I had to think about that. "Better." He replaced the towels down the length of my body, and I realized I was completely nude. I shivered with the cold cloth and didn't care about anything except that I was finally cool. "How long was I out?"
"Not long," Asher said, smoothing the towel so that it molded to my legs.
I looked at Nathaniel, kneeling in the tub, pinning Damian to the edge, so the vampire could hold on to me. "I've never seen a shapeshifter pass out from heat exhaustion before," he said.
"A first time for everything," I said.
Damian turned his head slowly to look at me. His eyes were clear, bright, alive again. His eyes were the color of emeralds, and it wasn't caused by vampire powers, it was his natural eye color, as if his mother had fooled around with a cat to get him here. People just didn't have that color of eyes.
I smiled at him. "You look better."
"I fed."
I glanced at Nathaniel. He turned his head so I could see the neat bite marks in the side of his throat.
"I think I can support myself," Damian said.
Nathaniel looked a question at Asher, who must have nodded, because Nathaniel backed off.

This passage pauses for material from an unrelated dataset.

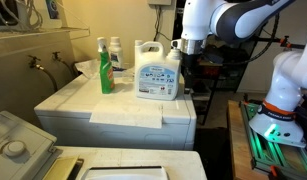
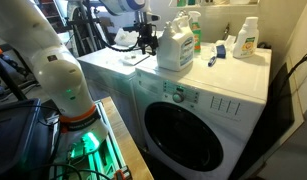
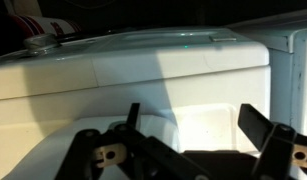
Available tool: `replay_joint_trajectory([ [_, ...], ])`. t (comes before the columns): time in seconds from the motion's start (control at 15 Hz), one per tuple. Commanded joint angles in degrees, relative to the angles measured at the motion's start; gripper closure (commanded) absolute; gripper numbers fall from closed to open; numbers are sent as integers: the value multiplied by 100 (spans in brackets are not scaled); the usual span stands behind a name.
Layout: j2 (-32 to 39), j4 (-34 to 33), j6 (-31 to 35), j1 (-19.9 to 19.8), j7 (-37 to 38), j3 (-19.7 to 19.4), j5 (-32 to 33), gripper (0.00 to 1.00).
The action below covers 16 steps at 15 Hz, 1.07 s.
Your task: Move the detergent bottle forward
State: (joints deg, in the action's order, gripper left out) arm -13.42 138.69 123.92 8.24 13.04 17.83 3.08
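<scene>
The detergent bottle (image 1: 158, 72), a wide white jug with a handle, white cap and blue-and-white label, stands upright on the white washer top (image 1: 103, 100). It also shows in an exterior view (image 2: 175, 45). My gripper (image 1: 183, 48) hangs just beside the bottle, near the washer's edge, apart from it (image 2: 145, 40). In the wrist view the two fingers are spread wide with nothing between them (image 3: 193, 125), over a white machine surface (image 3: 143, 70). The bottle does not show in the wrist view.
A slim green spray bottle (image 1: 105, 68) and a small white bottle (image 1: 115, 52) stand behind the jug near the wall. A white bottle with a green label (image 2: 247, 38) and a small blue item (image 2: 215, 60) sit on the same top. The robot base (image 2: 63, 90) stands beside the washer.
</scene>
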Motion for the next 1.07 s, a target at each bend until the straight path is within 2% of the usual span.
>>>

Damian settled against me, still holding my arm across his chest, but lightly now. One hand gently on my wrist, the other hand stroked my arm.
"I hear you're my master."
I looked into those calm eyes. "You don't seem upset."

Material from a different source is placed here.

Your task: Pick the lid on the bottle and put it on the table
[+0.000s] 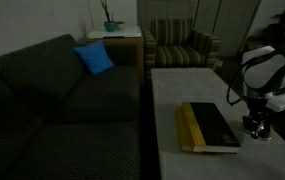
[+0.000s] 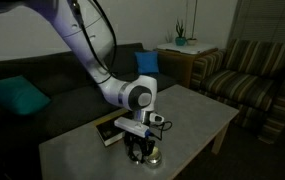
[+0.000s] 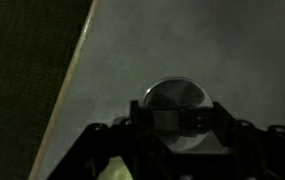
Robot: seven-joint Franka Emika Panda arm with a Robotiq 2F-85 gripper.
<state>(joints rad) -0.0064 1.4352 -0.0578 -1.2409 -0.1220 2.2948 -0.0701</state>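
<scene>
The bottle [image 2: 145,157] is a short clear container standing on the pale table [image 2: 197,115] near its front edge, beside the black book. It also shows in an exterior view [image 1: 259,131]. The lid [image 3: 177,97] is a round silvery cap on the bottle's top. My gripper [image 3: 177,118] hangs straight down over the bottle, and its two fingers sit against the lid's left and right sides, closed on it. The gripper shows in both exterior views [image 1: 258,124] [image 2: 140,148]. The lid still rests on the bottle.
A black book with a yellow spine [image 1: 206,127] lies on the table next to the bottle. A dark sofa [image 1: 62,110] with a blue cushion runs along one long side. A striped armchair [image 1: 180,45] and a wooden side table with a plant [image 1: 112,35] stand beyond.
</scene>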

He rubbed his chin and cheek against my arm. It was catlike, and intimate, a lover's gesture. I studied his face, tried to read past those peaceful emerald eyes. Then I realized I didn't have to read his face. The barest thought and I knew that the peacefulness in his eyes went all the way through. He was filled with a great calmness, a sense of rightness. Calm and peace had never been my reaction to Jean-Claude binding me closer to him.
I could feel what Damian was feeling, knew his heart almost better than my own, but I didn't understand him. In that moment staring into those beautiful, peaceful eyes, I simply had no clue. I would have run for the hills, fought, screamed, hated. I would not have gone quietly into any kind of servitude, no matter how potentially beneficent the ruler. Truthfully, I wasn't a hundred percent sure I was a beneficent ruler. I mean I was easy to get along with as long as everything went my way, but cross me, and I wasn't easy. I was close to being the hardest person I knew, and I know some hard people. I was trying to be softer lately, but trying to be softer and actually being softer, aren't the same. I looked into Damian's eyes and knew that if it were me, tied to me as master, I'd be scared.
Damian turned in the water, kneeling at the tub edge. He leaned in and laid a gentle kiss on my forehead. "You saved me, again."
He was right, but as his lips touched my skin, I wondered how long he'd be grateful and when he'd finally realize how screwed we both were.